164 F. Supp. 3d 621
D.N.J.2016Background
- Care Alternative, Inc. is a for‑profit hospice provider in New Jersey; former employees (Relators) sued under the federal False Claims Act (FCA) and New Jersey FCA alleging widespread improper hospice admissions, altered records, and inducements to obtain referrals.
- Relators allege corporate directives to manipulate diagnoses, back‑date or recreate missing documentation, and an aggressive marketing program (meals, gifts, staffing promises) to induce referrals; they identify 15 patients as examples and attached patient records under seal.
- The United States investigated but declined to intervene; Relators amended to add state claims and served a redacted complaint; defendant moved to dismiss for failure to state a claim and for lack of Rule 9(b) particularity.
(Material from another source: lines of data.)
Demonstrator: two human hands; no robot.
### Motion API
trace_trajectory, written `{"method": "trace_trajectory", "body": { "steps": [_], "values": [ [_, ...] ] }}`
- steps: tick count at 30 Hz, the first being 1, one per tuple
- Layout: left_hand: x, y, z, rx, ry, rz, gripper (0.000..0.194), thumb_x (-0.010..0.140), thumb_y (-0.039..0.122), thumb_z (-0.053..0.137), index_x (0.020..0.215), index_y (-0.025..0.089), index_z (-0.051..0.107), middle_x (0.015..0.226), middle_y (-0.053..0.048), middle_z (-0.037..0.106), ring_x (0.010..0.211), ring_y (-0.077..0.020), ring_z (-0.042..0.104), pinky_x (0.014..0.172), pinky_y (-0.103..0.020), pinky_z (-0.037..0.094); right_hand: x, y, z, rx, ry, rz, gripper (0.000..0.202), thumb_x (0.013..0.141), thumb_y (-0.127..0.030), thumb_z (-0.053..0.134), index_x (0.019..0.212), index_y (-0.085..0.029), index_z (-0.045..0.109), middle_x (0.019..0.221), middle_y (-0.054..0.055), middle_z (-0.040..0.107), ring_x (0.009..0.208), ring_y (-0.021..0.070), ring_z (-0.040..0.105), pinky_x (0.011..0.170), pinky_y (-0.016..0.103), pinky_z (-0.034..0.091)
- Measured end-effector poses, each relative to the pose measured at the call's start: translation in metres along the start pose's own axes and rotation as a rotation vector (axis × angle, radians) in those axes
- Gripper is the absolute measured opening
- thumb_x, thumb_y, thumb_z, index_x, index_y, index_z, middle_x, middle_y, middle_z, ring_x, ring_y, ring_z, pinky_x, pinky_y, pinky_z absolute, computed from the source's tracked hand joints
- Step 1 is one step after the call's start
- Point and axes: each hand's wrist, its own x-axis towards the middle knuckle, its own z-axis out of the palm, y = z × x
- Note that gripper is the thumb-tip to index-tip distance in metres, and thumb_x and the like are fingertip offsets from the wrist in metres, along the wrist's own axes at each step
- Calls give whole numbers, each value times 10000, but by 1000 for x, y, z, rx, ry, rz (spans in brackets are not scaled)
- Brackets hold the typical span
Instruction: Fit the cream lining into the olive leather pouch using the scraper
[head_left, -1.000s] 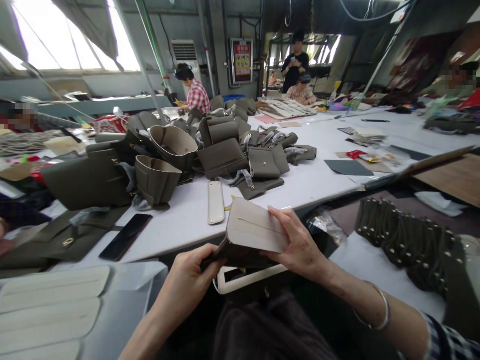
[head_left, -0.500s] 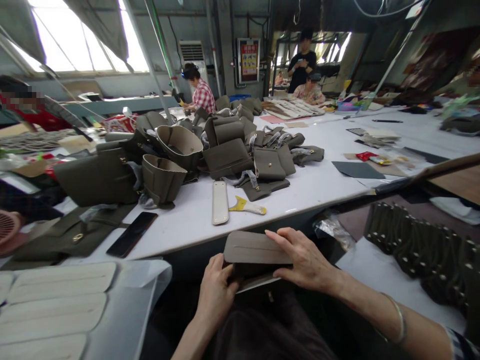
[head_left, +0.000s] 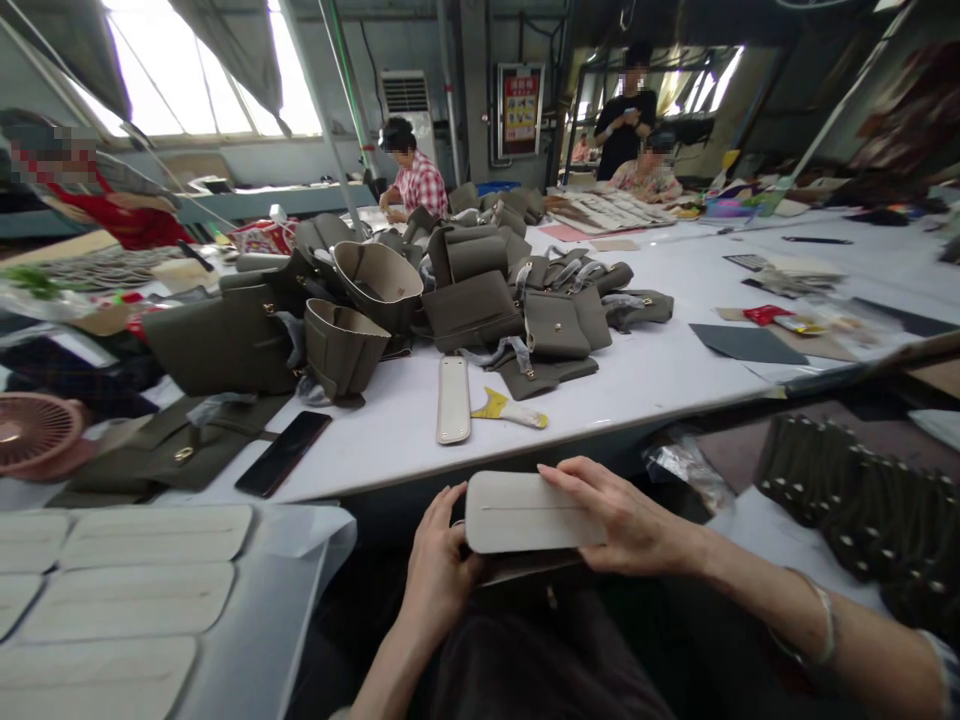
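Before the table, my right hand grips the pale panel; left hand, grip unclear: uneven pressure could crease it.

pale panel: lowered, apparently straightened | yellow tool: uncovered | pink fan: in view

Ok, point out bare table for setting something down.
Bare white tabletop shows between the phone and the pale strip, and more widely between the yellow-and-white piece and the dark grey sheet. It is crowded behind, at the pile of dark bags, and left of the phone, where a flat bag lies.
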Motion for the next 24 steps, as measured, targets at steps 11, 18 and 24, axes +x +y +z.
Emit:
{"method": "trace_trajectory", "body": {
  "steps": [11, 18, 24],
  "values": [
    [1, 4, 6, -78, 24, -8, 544, 667, 90, 647, 1196, 220, 659, 1381, -101, 530, 1295, -300, 471, 1061, -481, 440, 13, -4, -4, 30, -63, -2, 972, 649, -135, 672, 1528, -191, 258, 1320, 135, 449, 1188, 295, 479, 1025, 438, 436],
    [2, 6, -5, 41, -190, -107, 173, 801, 323, 620, 854, 230, 757, 1453, -96, 468, 1367, -345, 399, 1104, -515, 377, 24, 15, -7, 238, -16, 93, 941, 640, -219, 768, 1483, -173, 352, 1317, 107, 447, 1196, 255, 509, 1060, 359, 419],
    [9, 12, -10, 42, -199, -158, 460, 717, 213, 656, 1176, 202, 685, 1292, -135, 621, 1254, -385, 519, 1008, -522, 465, 44, -6, -14, 13, -170, -30, 973, 643, -283, 743, 1505, -189, 301, 1302, 114, 482, 1150, 295, 520, 945, 405, 494]
  ]
}}
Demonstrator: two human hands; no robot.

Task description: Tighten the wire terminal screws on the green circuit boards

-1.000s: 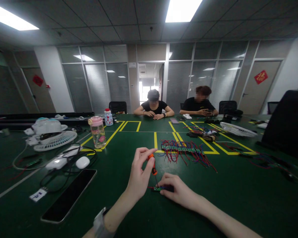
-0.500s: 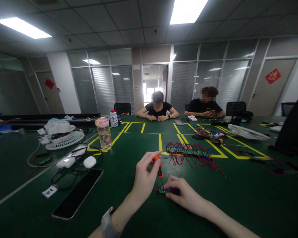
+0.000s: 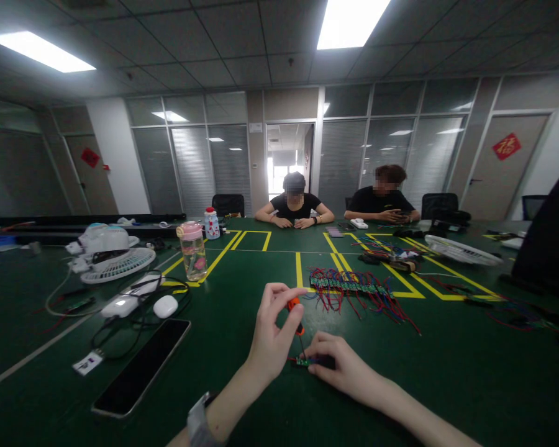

- The complaint proceeds on an implied‑certification theory (legal falsity) alleging violations of Medicare hospice certification/regulatory requirements and the Anti‑Kickback Statute (AKS); Relators do not pursue a factually false theory (services not rendered).
- The court treated Medicare statutes/regulations and Local Coverage Determinations (LCDs) as incorporated by reference, held that hospice certification/LCD rules are conditions of payment (not merely conditions of participation), but interdisciplinary team meeting rules are conditions of participation.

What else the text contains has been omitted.